What the task requires: Beginning with the opening line, set down each line of the material below exactly, stopping once the line with "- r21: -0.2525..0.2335" is done.

Provided material:
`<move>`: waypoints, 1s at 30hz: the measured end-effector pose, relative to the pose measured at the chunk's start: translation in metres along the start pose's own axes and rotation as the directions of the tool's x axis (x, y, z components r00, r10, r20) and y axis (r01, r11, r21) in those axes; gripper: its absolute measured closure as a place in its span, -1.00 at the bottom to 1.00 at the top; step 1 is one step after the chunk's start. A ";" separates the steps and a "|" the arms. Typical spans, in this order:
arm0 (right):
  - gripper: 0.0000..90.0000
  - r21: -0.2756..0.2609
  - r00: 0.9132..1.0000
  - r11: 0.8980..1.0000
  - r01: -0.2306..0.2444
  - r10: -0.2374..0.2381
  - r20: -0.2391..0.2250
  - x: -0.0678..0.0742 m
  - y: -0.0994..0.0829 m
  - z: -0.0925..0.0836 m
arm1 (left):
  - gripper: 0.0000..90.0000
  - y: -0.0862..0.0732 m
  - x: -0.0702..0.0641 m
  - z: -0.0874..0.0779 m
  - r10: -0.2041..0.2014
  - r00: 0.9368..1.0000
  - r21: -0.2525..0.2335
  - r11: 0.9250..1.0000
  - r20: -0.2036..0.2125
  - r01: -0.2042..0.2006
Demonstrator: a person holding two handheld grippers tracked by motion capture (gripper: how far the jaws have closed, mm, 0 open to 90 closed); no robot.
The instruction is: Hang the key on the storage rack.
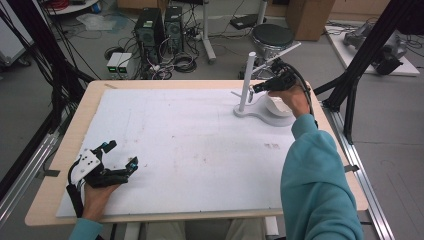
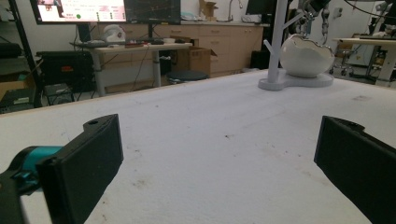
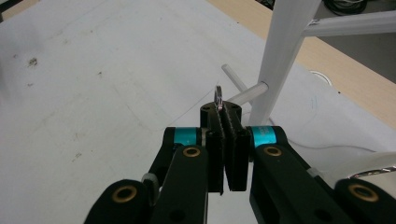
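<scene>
1. A small metal ring (image 3: 218,95) is sitting pinched between the closed jaws of the right gripper (image 3: 226,116), just beside a side peg of the white stand (image 3: 280,60).
2. A white bowl (image 2: 306,57) is resting on the stand's base; something, perhaps a chain, is hanging above it.
3. The left gripper (image 2: 219,163) is lying near the foam-covered table's (image 1: 190,150) front-left corner, jaws wide apart and holding nothing.
</scene>
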State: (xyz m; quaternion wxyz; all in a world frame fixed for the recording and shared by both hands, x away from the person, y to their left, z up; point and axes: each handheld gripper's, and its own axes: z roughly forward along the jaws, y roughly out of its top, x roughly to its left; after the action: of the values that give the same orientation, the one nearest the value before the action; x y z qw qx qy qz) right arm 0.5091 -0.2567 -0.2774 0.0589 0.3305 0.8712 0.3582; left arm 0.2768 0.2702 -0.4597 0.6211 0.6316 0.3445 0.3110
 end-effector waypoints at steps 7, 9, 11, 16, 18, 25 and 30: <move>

Output below:
`<move>`: waypoints, 1s at 30hz: the measured end-effector pose, relative to the pose measured at the chunk's start: translation in metres along the start pose's own axes and rotation as the directions of the tool's x axis (x, y, z components r00, r10, r20) and y axis (r01, r11, r21) in those axes; gripper: its absolute measured closure as a place in its span, -1.00 at the bottom to 1.00 at the top; step 1 is one step after the chunk's start. A ";" separates the steps and a "|" the arms. Typical spans, in this order:
arm0 (right):
  - gripper: 0.0000..90.0000
  - r21: -0.2756..0.2609
  - r00: 0.9132..1.0000
  - r11: 0.8980..1.0000
  - r01: -0.2306..0.2444
  - r10: -0.2374..0.2381
  - r20: -0.2391..0.2250
  - x: -0.0678..0.0742 m
  - y: -0.0994..0.0829 m
  - z: -0.0925..0.0836 m
arm1 (left):
  - gripper: 0.0000..90.0000
  - y: -0.0862..0.0732 m
  - x: -0.0702..0.0641 m
  - z: -0.0874..0.0779 m
  - r10: -0.2041..0.2014
  - r00: 0.9368..1.0000
  - r21: -0.2525..0.2335

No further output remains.